=== SUPPLIED MATERIAL ===
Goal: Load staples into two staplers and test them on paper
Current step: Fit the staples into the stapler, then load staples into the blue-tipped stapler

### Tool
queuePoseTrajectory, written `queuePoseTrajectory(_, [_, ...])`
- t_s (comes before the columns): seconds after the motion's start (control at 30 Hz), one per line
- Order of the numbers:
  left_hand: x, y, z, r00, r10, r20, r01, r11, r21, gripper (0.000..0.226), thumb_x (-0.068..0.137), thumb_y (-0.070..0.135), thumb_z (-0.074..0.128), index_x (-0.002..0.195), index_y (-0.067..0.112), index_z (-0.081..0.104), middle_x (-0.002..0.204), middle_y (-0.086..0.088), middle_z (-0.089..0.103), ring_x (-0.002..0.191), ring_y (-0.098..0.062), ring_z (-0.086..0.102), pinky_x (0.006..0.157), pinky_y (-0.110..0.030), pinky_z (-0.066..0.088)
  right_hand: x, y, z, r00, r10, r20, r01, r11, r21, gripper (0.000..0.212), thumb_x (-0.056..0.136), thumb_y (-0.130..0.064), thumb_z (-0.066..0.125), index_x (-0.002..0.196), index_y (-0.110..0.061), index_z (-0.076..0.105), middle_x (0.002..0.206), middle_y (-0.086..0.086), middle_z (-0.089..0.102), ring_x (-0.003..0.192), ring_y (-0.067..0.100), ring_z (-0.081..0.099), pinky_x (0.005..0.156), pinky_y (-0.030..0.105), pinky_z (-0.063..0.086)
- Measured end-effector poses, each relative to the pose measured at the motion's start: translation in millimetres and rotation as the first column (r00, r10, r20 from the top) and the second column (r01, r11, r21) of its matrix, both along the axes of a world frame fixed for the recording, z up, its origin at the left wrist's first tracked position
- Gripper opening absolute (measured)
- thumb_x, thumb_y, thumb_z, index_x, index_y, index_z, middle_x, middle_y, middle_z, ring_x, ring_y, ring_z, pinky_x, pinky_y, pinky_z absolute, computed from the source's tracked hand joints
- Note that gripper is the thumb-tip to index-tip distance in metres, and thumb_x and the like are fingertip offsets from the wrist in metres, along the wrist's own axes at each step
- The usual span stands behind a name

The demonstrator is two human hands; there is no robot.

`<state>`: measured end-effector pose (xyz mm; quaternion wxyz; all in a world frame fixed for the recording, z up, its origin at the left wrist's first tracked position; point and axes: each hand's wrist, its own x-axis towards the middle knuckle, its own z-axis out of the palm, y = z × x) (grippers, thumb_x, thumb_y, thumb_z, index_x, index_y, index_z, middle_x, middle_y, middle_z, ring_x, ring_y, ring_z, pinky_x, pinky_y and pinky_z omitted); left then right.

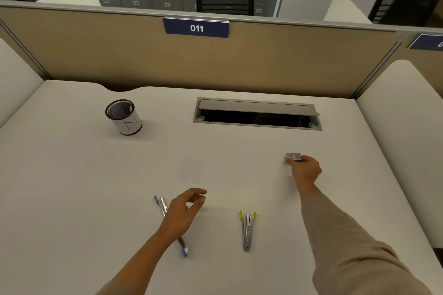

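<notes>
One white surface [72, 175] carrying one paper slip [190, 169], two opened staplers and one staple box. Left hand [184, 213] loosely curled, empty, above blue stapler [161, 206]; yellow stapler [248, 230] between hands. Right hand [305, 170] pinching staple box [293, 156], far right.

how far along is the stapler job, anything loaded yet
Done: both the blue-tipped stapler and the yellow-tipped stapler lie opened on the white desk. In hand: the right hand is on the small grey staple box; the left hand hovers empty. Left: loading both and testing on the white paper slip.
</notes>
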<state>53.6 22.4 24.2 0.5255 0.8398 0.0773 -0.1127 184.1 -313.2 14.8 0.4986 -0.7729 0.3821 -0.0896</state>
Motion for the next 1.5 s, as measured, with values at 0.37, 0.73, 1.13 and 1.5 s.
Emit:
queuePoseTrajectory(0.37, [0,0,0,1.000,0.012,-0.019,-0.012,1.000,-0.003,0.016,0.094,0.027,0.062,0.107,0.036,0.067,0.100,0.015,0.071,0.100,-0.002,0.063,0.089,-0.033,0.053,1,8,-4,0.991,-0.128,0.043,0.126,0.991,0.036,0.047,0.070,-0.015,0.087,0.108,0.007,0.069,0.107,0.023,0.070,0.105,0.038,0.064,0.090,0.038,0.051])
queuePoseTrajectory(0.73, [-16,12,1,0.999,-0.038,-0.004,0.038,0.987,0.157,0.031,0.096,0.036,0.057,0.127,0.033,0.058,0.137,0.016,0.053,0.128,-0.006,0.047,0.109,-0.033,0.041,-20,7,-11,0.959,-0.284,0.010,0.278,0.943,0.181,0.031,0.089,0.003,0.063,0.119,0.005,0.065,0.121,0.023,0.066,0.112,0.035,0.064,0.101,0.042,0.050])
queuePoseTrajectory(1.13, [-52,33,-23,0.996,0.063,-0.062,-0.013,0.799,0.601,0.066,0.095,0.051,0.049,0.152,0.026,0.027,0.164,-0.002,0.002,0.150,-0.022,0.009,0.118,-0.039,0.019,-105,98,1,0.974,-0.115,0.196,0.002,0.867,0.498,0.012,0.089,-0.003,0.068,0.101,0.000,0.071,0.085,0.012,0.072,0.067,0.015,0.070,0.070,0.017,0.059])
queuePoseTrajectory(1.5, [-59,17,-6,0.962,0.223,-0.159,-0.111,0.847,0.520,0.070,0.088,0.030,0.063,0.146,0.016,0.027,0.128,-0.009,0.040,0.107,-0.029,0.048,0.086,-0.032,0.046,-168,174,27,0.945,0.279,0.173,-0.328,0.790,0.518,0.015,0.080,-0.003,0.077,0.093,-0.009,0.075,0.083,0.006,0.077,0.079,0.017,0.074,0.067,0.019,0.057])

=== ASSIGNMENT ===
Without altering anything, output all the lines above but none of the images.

=== WRITTEN SOLUTION ===
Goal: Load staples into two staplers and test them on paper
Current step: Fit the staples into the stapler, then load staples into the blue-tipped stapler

### Tool
queuePoseTrajectory, written `queuePoseTrajectory(_, [_, ...])`
- t_s (comes before the columns): seconds after the motion's start (control at 30 Hz), one per line
- Order of the numbers:
  left_hand: x, y, z, r00, r10, r20, r01, r11, r21, gripper (0.000..0.226), thumb_x (-0.068..0.137), thumb_y (-0.070..0.135), thumb_z (-0.074..0.128), index_x (-0.002..0.195), index_y (-0.067..0.112), index_z (-0.081..0.104), middle_x (-0.002..0.204), middle_y (-0.086..0.088), middle_z (-0.089..0.103), ring_x (-0.002..0.191), ring_y (-0.098..0.062), ring_z (-0.086..0.102), pinky_x (0.006..0.157), pinky_y (-0.110..0.030), pinky_z (-0.066..0.088)
  right_hand: x, y, z, r00, r10, r20, r01, r11, r21, gripper (0.000..0.212), thumb_x (-0.056..0.136), thumb_y (-0.130..0.064), thumb_z (-0.066..0.125), index_x (-0.002..0.196), index_y (-0.110..0.061), index_z (-0.076..0.105), middle_x (0.002..0.206), middle_y (-0.086..0.086), middle_z (-0.089..0.102), ring_x (-0.003..0.192), ring_y (-0.067..0.100), ring_z (-0.081..0.099), pinky_x (0.005..0.156), pinky_y (-0.030..0.105), pinky_z (-0.063..0.086)
- Measured end-effector poses, each relative to the pose measured at the motion's start: translation in millimetres and rotation as the first column (r00, r10, r20 from the top) and the second column (r01, r11, r21) of its matrix, both along the axes of a world frame fixed for the recording, z up, its origin at the left wrist's first tracked position
- Gripper opening absolute (measured)
- thumb_x, thumb_y, thumb_z, index_x, index_y, index_z, middle_x, middle_y, middle_z, ring_x, ring_y, ring_z, pinky_x, pinky_y, pinky_z absolute, computed from the source's tracked hand joints
- Note that gripper is the thumb-tip to index-tip distance in metres, and thumb_x and the like are fingertip offsets from the wrist in metres, along the wrist's own axes at each step
- The usual span stands behind a name

The demonstrator is two human hands; there is no robot.

`<state>`: measured end-effector pose (xyz mm; quaternion wxyz; all in a world frame fixed for the recording, z up, its origin at the left wrist's first tracked position; point and axes: each hand's wrist, its own x-axis towards the middle knuckle, its own z-axis out of the palm, y = z × x) (grippers, thumb_x, thumb_y, thumb_z, index_x, index_y, index_z, middle_x, middle_y, middle_z, ring_x, ring_y, ring_z, pinky_x, pinky_y and pinky_z omitted); left then right.


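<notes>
One white surface [72, 175] carrying one paper slip [190, 169], two opened staplers and one staple box. Left hand [184, 213] loosely curled, empty, above blue stapler [161, 206]; yellow stapler [248, 230] between hands. Right hand [305, 170] pinching staple box [293, 156], far right.

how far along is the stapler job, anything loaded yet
Done: both the blue-tipped stapler and the yellow-tipped stapler lie opened on the white desk. In hand: the right hand is on the small grey staple box; the left hand hovers empty. Left: loading both and testing on the white paper slip.
</notes>
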<state>53.6 22.4 24.2 0.5255 0.8398 0.0773 -0.1127 184.1 -313.2 14.8 0.4986 -0.7729 0.3821 -0.0896</state>
Motion for the next 1.5 s, as measured, with values at 0.37, 0.73, 1.13 and 1.5 s.
Emit:
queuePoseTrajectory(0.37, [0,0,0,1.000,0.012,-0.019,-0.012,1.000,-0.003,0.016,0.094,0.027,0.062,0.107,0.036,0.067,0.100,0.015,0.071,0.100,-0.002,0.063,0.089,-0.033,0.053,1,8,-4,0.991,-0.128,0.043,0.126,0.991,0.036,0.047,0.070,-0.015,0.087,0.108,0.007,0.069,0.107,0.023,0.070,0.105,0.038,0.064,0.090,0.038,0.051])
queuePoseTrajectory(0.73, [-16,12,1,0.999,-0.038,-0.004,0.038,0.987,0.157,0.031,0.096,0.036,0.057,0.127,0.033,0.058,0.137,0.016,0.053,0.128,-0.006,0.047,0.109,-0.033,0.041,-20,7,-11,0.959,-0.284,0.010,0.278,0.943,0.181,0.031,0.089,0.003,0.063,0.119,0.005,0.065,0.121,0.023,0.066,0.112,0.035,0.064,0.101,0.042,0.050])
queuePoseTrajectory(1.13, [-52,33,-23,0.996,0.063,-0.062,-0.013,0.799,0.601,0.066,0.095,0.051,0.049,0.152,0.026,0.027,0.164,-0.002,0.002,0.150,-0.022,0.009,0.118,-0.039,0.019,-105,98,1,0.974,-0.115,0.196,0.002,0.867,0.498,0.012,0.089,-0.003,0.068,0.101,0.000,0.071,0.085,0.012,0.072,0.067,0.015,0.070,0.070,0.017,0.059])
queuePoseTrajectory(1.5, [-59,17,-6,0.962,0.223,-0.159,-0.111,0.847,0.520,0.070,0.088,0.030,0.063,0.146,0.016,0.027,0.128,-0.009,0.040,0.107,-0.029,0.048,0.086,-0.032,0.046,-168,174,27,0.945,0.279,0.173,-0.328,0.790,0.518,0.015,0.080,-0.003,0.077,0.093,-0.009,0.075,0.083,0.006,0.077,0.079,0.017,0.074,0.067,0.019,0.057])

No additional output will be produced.